On the other hand, insects have an unusual innate immune system and PO is the key enzyme responsible for melanization [30]. For instance, microorganism-infected locusts can form many black nodules to eliminate invaders [31]. Undoubtedly, PO plays a major role in the innate response of insects towards infection. Some chemicals, such as the pesticide monocrotophos, can cause the PO activity to increase in the hemolymph of Penaeus chinensis [32]; chlorfluazuron can also increase the PO activity in the cuticle of Ostrinia furnacalis [33]. In our previously work [34], the physiological effect of quercetin, an inhibitor of PO, was determined in vivo on Tenebrio molitor, results suggested that quercetin at low concentration can cause immune response to the tested insect. The response of PO to chemicals suggests that PO may participate in the detoxification of insects by immune response. With more PO content, insects will easily survive from all kinds of invaders, including pesticides. The fact that butane-fipronil selected P. xylostella has higher PO activity supports this view.

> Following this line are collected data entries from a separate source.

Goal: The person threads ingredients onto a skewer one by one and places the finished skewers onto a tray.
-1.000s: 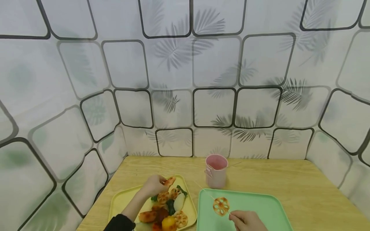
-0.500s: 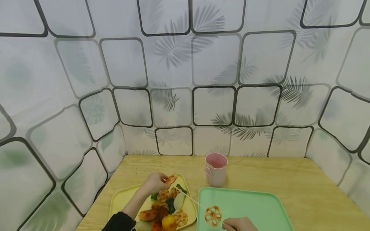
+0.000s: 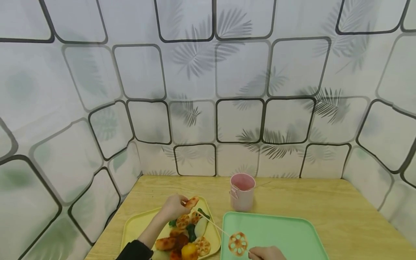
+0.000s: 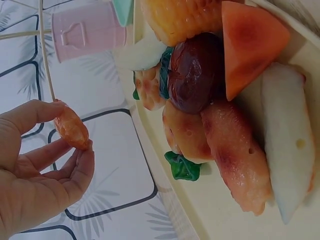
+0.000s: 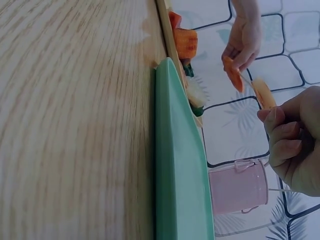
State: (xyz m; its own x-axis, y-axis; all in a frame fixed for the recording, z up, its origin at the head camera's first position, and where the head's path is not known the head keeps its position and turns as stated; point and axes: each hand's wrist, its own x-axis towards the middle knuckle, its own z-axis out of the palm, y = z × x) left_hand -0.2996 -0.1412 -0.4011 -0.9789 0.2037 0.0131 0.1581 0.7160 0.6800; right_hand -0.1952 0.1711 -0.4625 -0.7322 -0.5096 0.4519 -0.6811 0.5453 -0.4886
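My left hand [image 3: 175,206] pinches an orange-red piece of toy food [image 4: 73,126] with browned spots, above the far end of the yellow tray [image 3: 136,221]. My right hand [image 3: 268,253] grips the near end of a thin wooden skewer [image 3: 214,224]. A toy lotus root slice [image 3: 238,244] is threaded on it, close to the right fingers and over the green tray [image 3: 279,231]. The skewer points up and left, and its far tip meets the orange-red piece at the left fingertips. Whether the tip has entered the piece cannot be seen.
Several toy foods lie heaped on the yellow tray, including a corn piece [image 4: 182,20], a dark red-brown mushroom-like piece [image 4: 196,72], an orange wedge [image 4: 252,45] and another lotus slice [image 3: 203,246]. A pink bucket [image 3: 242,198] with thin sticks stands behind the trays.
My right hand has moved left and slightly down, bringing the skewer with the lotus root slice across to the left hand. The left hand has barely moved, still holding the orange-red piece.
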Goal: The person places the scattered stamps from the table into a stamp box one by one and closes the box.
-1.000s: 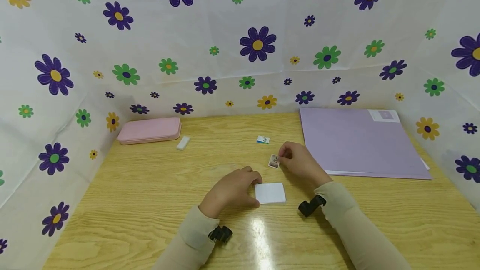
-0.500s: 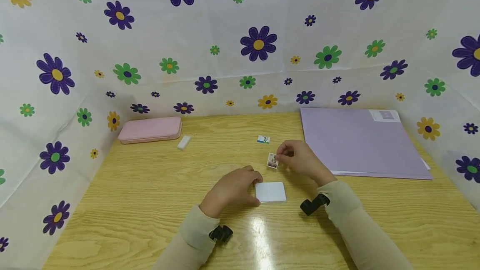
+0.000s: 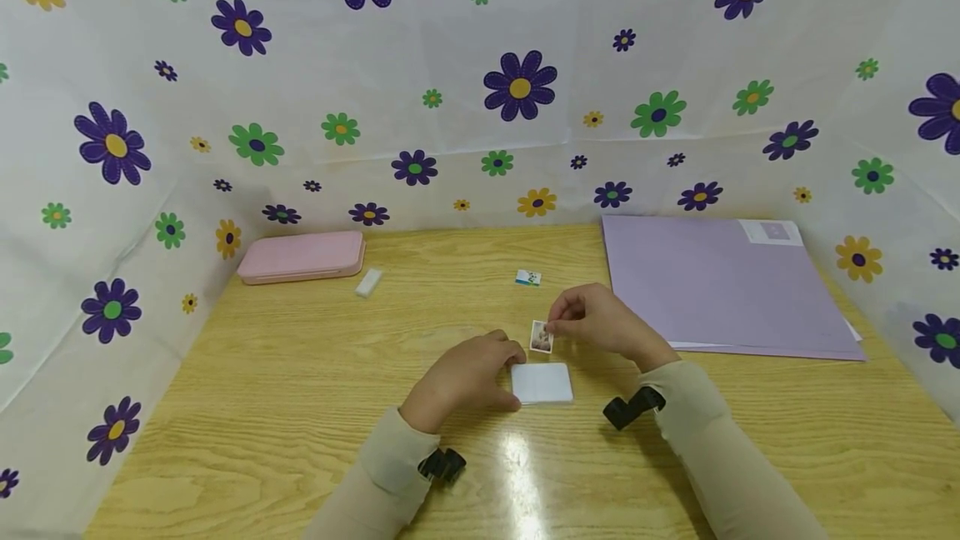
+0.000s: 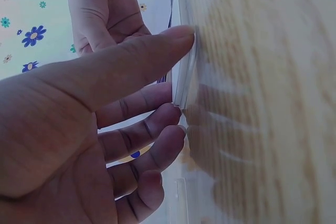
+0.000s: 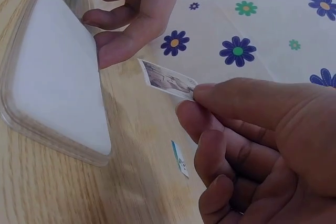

So, the contribution of PO to the resistance of P. xylostella to butane-fipronil can be attributed to two aspects: lower cuticle penetration and higher immune ability (Fig. ).

Although the enzyme activity of POr was higher than POs they have similar K and optimum pH values or thermal stabilities. The only notable difference was that POr was stable under pH 5.3 conditions, while POs were unstable under the same conditions. Maybe this phenomenon is due to different protein content in the reaction mixtures.

It was be concluded that the resistance-selected diamondback moths P. xylostella have higher PO activity than the susceptible ones. Consequently, PO may play an important role in the increasing resistance of pests to pesticides, the detailed mechanism of which needs further study.